Failure to
Communicate
“What we have here
is…failure to communicate.” That was a line from the 1967 movie “Cool Hand
Luke” starring Paul Newman. I find it odd in this day and age of computers,
cell phones, ipads, etc. that we still seem to often have a “failure to
communicate”. I bought my first computer
in 1994 (Windows 3.1) and it was an amazing thing to me. It opened up a whole
new world. I was living in Nashville, TN at the time and most of my family
still lived in Texas. My father was the first to get a computer and encouraged
me and my brother to do the same. We were fascinated by how easy it was to keep
in touch via e-mail. Then my brother and I discovered MIRC. It was a chat
platform quite a bit better than AOL’s chat lines. At first we loved chatting
with people all over the country and even the world. But then they came out
with tons of these little pictograms which were pictures made from the
characters on your standard keyboard. That got annoying enough after a while.
Then they came out with something called .wavs. These were bits of songs or
music that you could post in your chat room and everyone else could hear it.

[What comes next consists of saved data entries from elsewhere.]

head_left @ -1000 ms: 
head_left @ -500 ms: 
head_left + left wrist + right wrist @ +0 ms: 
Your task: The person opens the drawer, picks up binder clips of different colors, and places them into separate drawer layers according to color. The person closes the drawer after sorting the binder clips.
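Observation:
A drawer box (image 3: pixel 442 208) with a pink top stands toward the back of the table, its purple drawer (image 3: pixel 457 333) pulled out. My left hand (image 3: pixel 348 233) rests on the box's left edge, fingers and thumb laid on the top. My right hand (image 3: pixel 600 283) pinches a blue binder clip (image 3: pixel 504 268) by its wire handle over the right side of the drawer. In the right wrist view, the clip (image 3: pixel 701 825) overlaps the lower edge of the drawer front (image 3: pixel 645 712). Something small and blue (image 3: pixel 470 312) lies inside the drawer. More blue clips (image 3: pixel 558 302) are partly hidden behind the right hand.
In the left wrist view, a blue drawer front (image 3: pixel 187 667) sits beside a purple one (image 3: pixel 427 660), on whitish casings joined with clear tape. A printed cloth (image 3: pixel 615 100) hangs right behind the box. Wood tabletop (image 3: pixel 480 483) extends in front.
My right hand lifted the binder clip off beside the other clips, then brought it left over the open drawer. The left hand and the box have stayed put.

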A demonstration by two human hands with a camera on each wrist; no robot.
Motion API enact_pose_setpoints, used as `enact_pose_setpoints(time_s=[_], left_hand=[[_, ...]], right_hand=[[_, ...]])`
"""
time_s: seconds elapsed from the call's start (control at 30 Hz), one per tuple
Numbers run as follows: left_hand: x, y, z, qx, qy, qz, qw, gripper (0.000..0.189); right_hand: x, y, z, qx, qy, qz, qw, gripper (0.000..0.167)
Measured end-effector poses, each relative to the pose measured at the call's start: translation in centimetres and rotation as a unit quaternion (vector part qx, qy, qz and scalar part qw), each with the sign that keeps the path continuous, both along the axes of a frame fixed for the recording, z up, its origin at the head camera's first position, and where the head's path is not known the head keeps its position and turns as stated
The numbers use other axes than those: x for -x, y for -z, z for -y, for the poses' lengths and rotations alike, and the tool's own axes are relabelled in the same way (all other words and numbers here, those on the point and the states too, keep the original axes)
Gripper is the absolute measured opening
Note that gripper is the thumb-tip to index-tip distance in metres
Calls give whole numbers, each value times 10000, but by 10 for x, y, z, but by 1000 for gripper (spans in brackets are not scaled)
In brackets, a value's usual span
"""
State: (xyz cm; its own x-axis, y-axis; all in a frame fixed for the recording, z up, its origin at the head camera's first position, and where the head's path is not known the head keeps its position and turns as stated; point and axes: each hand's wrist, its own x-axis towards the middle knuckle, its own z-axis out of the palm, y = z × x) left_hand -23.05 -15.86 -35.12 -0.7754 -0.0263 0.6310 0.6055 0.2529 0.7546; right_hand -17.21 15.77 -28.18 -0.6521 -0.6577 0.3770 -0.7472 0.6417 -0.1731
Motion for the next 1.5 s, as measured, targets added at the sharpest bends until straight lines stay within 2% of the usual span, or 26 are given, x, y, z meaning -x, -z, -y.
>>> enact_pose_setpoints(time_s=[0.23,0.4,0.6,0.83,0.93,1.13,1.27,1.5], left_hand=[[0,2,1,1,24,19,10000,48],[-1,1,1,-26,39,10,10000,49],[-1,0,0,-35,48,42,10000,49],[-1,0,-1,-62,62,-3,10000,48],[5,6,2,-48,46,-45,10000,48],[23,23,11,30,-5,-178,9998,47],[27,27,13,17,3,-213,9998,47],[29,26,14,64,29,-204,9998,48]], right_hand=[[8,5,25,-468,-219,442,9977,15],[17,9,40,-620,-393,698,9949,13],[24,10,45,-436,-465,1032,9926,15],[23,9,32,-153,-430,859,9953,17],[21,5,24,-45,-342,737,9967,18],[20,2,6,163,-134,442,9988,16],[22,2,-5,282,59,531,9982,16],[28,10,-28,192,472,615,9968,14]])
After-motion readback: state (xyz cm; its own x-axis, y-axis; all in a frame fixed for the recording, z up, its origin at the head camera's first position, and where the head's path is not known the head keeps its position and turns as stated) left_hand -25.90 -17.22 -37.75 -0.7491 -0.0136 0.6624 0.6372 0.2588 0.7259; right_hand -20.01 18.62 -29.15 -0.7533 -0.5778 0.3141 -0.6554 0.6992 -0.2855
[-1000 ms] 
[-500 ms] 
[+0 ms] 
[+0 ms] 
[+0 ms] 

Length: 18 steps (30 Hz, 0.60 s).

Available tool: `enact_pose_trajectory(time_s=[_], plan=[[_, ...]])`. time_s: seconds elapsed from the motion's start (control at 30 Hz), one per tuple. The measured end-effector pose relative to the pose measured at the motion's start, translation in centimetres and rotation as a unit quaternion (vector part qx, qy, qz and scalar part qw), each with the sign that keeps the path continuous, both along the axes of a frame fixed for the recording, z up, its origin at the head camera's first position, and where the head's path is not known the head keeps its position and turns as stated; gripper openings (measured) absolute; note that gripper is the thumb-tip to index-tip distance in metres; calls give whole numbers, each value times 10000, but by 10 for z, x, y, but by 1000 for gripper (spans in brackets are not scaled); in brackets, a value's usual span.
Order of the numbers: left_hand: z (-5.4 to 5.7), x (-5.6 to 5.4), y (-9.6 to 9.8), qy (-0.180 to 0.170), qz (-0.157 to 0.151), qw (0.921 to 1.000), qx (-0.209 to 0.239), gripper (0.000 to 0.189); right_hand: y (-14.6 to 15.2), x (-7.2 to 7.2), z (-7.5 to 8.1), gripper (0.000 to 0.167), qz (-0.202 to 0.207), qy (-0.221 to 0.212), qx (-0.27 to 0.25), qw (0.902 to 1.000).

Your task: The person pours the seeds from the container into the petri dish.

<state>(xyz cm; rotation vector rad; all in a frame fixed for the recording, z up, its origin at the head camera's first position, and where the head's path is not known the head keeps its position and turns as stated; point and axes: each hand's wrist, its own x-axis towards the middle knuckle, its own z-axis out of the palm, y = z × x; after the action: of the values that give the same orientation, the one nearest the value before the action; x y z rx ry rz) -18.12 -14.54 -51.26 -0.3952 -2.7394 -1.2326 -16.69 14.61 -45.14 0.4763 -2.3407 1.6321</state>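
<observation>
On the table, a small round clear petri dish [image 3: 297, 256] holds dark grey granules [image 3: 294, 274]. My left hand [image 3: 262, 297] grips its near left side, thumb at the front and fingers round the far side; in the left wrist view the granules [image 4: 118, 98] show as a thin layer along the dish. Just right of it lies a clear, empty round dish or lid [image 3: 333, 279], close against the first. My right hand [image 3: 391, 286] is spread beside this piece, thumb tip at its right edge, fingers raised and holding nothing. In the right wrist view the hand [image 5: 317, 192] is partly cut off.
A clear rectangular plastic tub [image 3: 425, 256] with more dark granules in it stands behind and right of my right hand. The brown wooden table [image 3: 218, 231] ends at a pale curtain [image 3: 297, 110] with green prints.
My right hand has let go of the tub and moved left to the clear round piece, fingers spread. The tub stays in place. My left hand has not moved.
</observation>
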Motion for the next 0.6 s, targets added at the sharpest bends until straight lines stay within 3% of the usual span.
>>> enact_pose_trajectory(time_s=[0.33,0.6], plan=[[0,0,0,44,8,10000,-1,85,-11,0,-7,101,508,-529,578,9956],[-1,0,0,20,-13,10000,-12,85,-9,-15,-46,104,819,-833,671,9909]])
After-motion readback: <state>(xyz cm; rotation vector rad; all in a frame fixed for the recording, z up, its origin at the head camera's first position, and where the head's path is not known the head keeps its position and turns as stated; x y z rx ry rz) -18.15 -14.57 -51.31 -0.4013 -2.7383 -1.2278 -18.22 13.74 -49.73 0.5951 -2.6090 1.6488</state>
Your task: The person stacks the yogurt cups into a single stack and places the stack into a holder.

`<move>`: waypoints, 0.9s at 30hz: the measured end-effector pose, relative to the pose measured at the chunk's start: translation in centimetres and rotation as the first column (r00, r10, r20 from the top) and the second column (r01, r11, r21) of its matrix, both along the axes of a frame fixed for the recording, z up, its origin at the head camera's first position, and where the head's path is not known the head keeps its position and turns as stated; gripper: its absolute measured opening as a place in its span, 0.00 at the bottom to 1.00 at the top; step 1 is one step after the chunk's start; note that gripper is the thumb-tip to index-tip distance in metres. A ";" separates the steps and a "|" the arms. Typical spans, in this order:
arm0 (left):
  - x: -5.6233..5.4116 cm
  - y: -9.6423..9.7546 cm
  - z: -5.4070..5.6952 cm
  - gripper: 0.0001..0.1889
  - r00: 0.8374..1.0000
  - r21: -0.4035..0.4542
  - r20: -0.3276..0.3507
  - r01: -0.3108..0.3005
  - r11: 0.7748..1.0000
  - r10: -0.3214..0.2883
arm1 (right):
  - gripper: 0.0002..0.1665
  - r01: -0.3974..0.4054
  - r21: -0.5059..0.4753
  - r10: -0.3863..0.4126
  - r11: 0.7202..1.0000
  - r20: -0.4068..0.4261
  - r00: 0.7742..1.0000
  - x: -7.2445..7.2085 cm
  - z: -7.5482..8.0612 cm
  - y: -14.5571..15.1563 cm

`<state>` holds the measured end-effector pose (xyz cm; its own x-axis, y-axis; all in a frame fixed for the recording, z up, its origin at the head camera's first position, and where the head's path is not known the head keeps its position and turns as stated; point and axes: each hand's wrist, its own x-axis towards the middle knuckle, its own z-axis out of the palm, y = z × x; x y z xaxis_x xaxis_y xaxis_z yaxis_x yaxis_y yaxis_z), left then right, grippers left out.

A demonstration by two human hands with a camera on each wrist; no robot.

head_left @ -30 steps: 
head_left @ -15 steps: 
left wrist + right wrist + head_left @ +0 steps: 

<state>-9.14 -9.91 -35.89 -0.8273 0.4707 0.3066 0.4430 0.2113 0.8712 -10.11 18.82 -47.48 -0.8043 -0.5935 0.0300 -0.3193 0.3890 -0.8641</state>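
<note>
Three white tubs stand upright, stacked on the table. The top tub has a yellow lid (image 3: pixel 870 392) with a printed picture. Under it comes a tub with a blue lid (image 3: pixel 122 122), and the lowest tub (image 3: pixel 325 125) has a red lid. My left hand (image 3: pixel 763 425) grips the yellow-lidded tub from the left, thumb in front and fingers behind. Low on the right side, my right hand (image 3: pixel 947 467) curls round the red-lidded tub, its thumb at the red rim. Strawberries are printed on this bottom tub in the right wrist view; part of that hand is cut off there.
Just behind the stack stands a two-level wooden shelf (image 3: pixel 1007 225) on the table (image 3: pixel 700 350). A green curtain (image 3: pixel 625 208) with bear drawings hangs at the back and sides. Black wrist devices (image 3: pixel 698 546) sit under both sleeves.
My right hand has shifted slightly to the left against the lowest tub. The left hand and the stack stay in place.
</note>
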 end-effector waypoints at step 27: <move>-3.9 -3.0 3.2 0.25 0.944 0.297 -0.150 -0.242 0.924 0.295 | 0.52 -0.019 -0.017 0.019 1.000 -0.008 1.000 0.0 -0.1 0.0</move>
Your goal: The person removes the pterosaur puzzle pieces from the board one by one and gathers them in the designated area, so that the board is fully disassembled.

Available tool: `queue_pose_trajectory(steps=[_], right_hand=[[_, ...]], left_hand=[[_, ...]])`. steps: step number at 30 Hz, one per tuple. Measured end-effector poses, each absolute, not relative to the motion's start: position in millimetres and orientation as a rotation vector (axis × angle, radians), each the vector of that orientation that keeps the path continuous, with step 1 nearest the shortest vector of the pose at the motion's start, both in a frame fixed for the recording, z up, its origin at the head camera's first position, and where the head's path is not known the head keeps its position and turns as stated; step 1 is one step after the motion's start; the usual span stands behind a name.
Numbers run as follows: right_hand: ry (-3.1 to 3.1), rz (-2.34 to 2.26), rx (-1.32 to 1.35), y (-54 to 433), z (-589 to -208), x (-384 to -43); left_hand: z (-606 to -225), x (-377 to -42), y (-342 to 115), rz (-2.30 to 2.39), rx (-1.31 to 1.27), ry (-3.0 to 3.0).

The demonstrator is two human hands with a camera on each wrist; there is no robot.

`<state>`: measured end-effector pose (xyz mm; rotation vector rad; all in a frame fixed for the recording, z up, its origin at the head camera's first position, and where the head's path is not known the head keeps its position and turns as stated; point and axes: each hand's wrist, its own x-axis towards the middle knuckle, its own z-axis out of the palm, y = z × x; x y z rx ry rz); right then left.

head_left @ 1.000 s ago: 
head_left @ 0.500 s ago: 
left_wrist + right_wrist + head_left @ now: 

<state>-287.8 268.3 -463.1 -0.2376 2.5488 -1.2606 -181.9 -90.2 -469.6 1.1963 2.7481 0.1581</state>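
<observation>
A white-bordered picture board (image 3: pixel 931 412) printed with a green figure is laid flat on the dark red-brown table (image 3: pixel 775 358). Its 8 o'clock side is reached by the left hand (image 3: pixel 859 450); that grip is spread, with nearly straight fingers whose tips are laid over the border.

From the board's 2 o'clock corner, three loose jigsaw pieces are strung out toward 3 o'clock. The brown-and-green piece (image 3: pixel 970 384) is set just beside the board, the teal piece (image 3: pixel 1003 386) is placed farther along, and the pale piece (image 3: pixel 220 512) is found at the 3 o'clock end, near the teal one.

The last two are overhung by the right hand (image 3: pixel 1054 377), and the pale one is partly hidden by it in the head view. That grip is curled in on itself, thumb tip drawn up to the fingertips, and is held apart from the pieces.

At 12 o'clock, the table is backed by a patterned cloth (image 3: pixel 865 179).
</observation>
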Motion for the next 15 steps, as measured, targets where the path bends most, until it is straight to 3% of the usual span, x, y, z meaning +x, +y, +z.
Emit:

Soon that’s the only thing showing up in the chat rooms. My brother and I
created our own chat room…no pics or wavs allowed! Only chat. It was great for
about a year, but it dwindled until my brother and I were the only ones still
going there. I moved back to TX in 2000 so face to face communication was back
in. I heard it talked about a lot around that time about how e-mail was killing
the U.S. Postal Service because everyone was just writing emails and not
sending letters anymore. I got big on email too for a while. Then all I kept
getting was spam and forwarded “joke of the day” that I never read. I have the
same email account I had back in the ‘90’s and it’s still mostly filled up with
spam. No one writes anymore. I don’t think the Post Office needs to worry about
that. E-mail got replaced by texting on cell phones. And so obviously did
spelling and grammar. Now those will probably get replaced by something like
Skype and writing will disappear altogether. There are already computer
programs that let you talk to your computer—no need to type anything ever. I
have a feeling that someday, my machine will talk to your machine and leave you
and me out of the loop completely. The biggest problem I see, though, with
communication these days is that if you take away idle gossip, most people
don’t have anything else to talk about. Or they are afraid to express their
opinions because there is a need to be “politically correct”. People are afraid to talk about Religion,
Philosophy, Politics, or even Current Events for fear of offending someone --
except on the internet where they can do it anonymously. And then they are
called crazies. So if we communicate at all, we prattle on about nothing but
mundane things. If you could put together a book with all your text messages in
it from over the past year, do you think it would be worth reading? So it seems to me, even though we keep coming
up with better and better ways to communicate, we’re doing less and less of it.